Extracting Numeric values from addresses

  • Hello all.

    I'm working with address data and I need to extract the numeric values from an address field.

    For example:

    1313 Mockingbird Lane would yield 1313

    1600 State St #5 would yield 16005.

    I've tried various combinations of instr and substr and isnumeric, but my code has gotten hairy and I'm resorting to loops.

    Does anybody out there have any good user defined functions to get me started?

    Thanks.

  • Here's a start:

    declare @test-2 varchar(20),

        @C char(1),

        @numstr varchar(20)

    select @test-2 = '123 Add7ress 56',

        @numstr = ''

    while len(@test) > 0

    begin

      select @C = Left(@test,1)

      if ISNUMERIC(@c) = 1

        select @numstr = @numstr + @C

      if Len(@test) > 1

        select @test-2 = Right(@test,Len(@test) - 1)

      else

        select @test-2 = ''

     

    end

    select @numstr

     

    a word of caution from BOL:

    ISNUMERIC returns 1 for some characters that are not numbers, such as dollar sign ($), plus (+), and minus (-).
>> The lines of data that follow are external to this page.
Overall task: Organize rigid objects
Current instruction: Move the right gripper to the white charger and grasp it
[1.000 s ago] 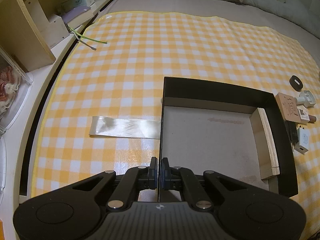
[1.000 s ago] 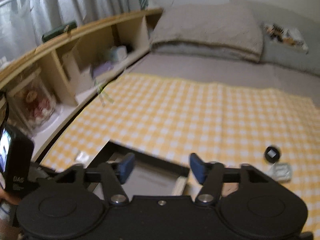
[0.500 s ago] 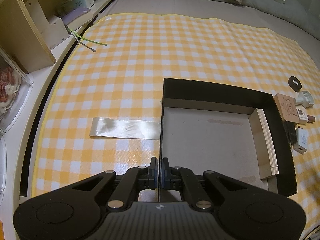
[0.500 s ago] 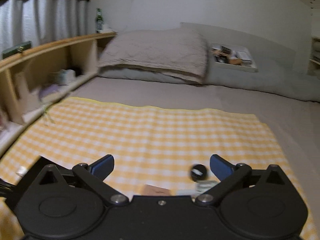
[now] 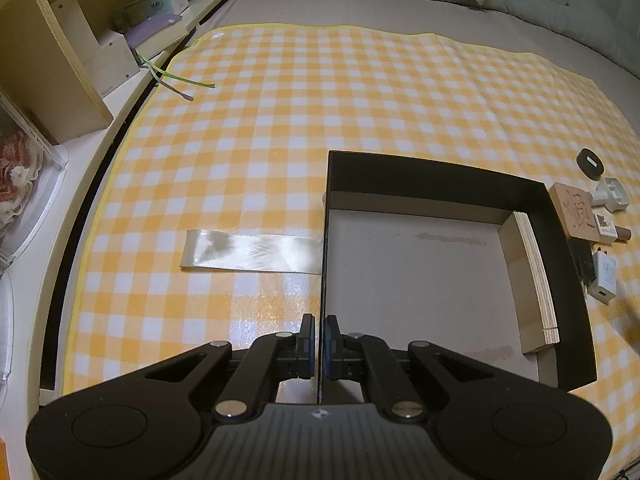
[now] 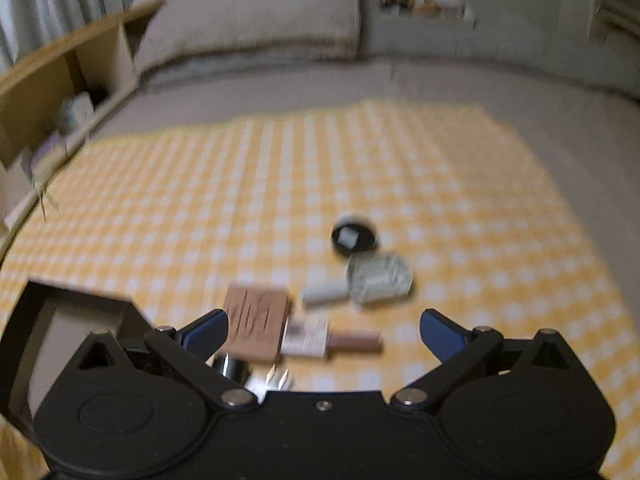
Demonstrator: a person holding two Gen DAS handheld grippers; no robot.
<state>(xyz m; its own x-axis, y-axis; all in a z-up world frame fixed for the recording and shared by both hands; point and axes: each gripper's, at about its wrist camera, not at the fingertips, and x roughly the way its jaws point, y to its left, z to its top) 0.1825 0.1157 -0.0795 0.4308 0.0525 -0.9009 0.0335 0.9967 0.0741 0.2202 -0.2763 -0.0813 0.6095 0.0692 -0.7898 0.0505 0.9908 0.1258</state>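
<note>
1. Grippers: the left gripper [image 5: 319, 344] is pressed together on the thin left wall of the black box [image 5: 560, 216], pinching it at the near end and steadying the box on the checked cloth [image 5: 320, 100].
2. The right gripper [image 6: 322, 330] has its jaws spread wide; they have just been opening, and nothing is pressed between them. Its view is blurred.
3. Items to sort lie in a loose cluster on the cloth, just outside the box's right wall: a carved wooden block [image 6: 256, 322], a small brown stick with a label [image 6: 334, 342], a grey-white plastic piece [image 6: 374, 282] and a black disc [image 6: 354, 236].
4. Key relation: from the right gripper, the block sits just ahead, next to its left finger [image 6: 204, 330]; the stick lies between the two fingers, a little ahead, with its long axis across the gripper's opening, roughly finger to finger. The disc and plastic piece are further ahead.
5. Judgement: the right hand is far nearer the cluster; the left is occupied at the box. For the stick, the wrist would need a roll so the jaws close across its width, not along its length.
6. The box holds only a plywood piece [image 5: 534, 276] against its right wall.
</note>
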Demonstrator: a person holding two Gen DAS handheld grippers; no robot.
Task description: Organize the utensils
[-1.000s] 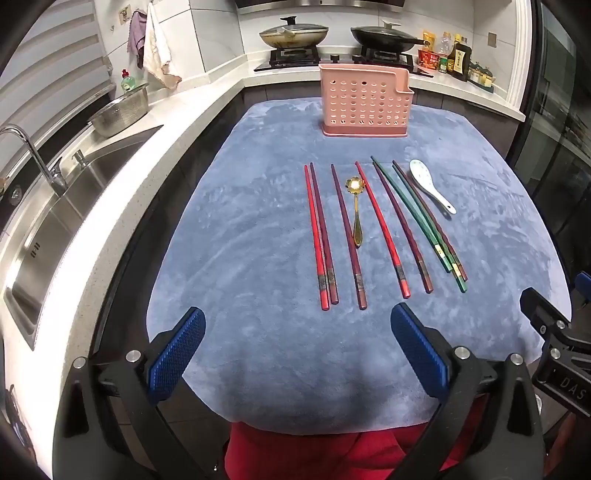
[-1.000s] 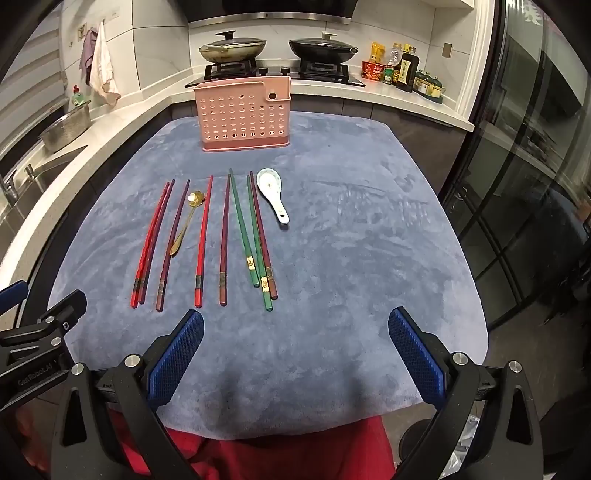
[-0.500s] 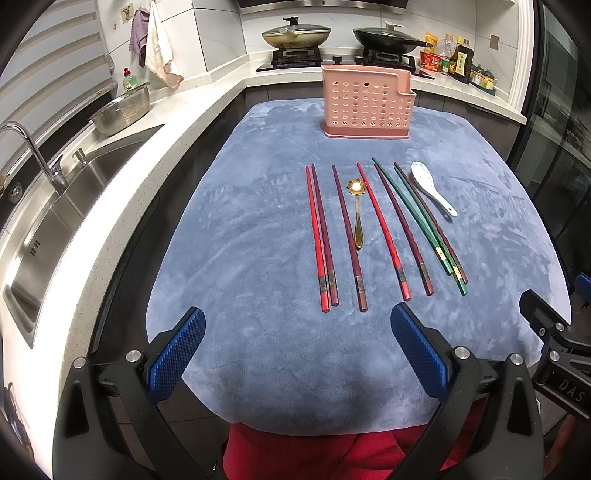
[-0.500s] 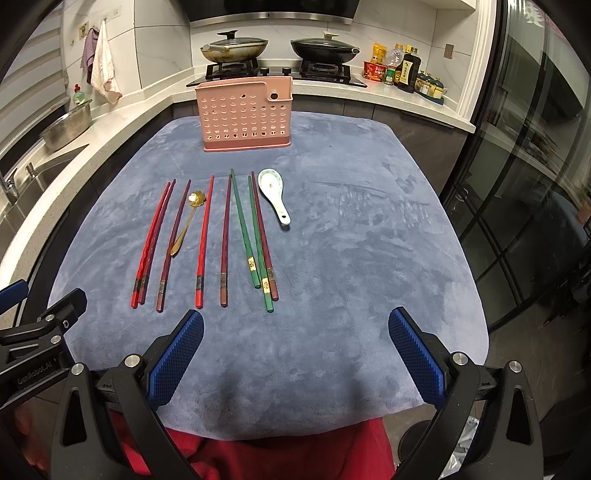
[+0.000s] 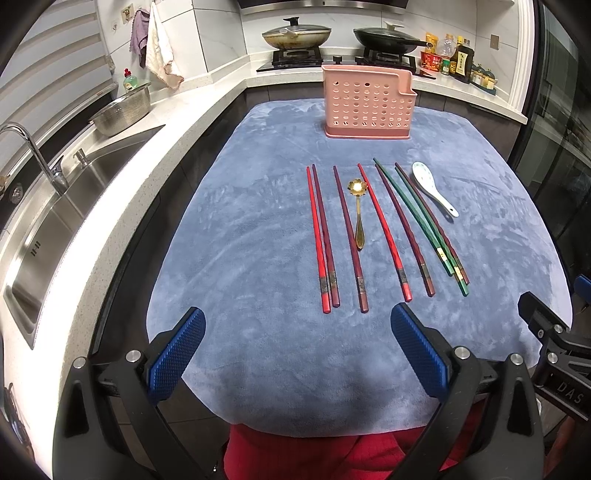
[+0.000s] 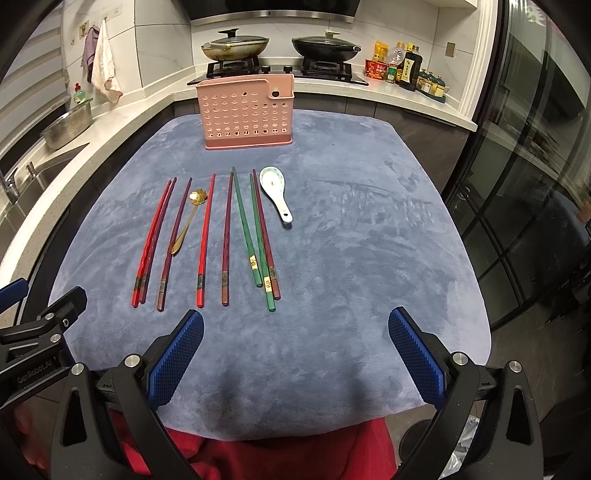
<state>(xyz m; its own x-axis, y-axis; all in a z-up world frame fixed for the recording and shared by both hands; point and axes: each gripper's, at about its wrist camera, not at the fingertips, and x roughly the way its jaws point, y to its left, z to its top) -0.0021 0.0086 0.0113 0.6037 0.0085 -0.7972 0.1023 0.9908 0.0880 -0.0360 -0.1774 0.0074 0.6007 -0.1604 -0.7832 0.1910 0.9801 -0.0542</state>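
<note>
Several chopsticks lie side by side on the blue mat: red, dark red and green ones. A gold spoon lies among them and a white ceramic spoon lies at their right. A pink perforated utensil holder stands upright at the mat's far end. My left gripper is open and empty above the mat's near edge. My right gripper is open and empty beside it, right of the chopstick ends. The holder and white spoon show in the right wrist view too.
A steel sink with a tap and a colander lie along the left counter. A stove with two lidded pans and sauce bottles stand behind the holder. A glass door is at the right.
Both grippers have drifted very slightly; the view has shifted a little. Nothing on the mat has moved.
</note>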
    so you might want to change that to:

    if CHARINDEX(@numstr, @numbers) > 0

    where you have @numbers = '0123456789'

    or perhaps use a regular expression...

  • Pam is on the right track.  You will have to loop through the string, but it doesn't have to be 'hairy'

    CREATE FUNCTION ExtractNumbers ( @String varchar(4000))

     RETURNS varchar(4000)

    AS

    BEGIN

     DECLARE @ReturnString varchar(4000),

      @SubString char(1),

      @index int,

      @Numbers char(10)

     SELECT @SubString = '', @ReturnString = '', @index = 1, @Numbers = '0123456789'

     WHILE @index <= LEN(@String)

     BEGIN

      SET @SubString = substring(@string,@Index,1) 

      IF CHARINDEX(@SubString, @numbers) > 0

       SET @ReturnString = @ReturnString + @SubString

      SET @index = @index + 1 

     END

     RETURN @ReturnString

    END

    PRINT dbo.ExtractNumbers('1600 State St #5')

    John Rowan

    ======================================================
    ======================================================
    Forum Etiquette: How to post data/code on a forum to get the best help[/url] - by Jeff Moden

  • Thanks guys!  I'll give these a try.

  • You could try something like this to avoid looping:

    --Build a table of numbers, you may want to make it a real table because it is a good tool to use

    select top 8001 Identity(int, 1,1) As ID

    into #Number

    from master.dbo.syscomments a

    cross join master.dbo.syscomments b

    declare @address varchar(255)

    select @address = '1300 teseter 234'

    declare @numbers varchar(255)

    select @numbers = ''

    select @numbers = @numbers + substring(@address, n.id, 1)

    from #number n

    where n.ID <= len(@address)

    and isnumeric(substring(@address, n.id, 1)) = 1

    select @numbers

    drop table #Number

  • Thanks for your help. John & Pam.

    Your right it doesn't have to be hairy. I got a bit carried away with the while loop.

    Have a good one.

  • Jeff,

    Great use of a Tally/Numbers table... is more than twice as fast as the WHILE LOOP method...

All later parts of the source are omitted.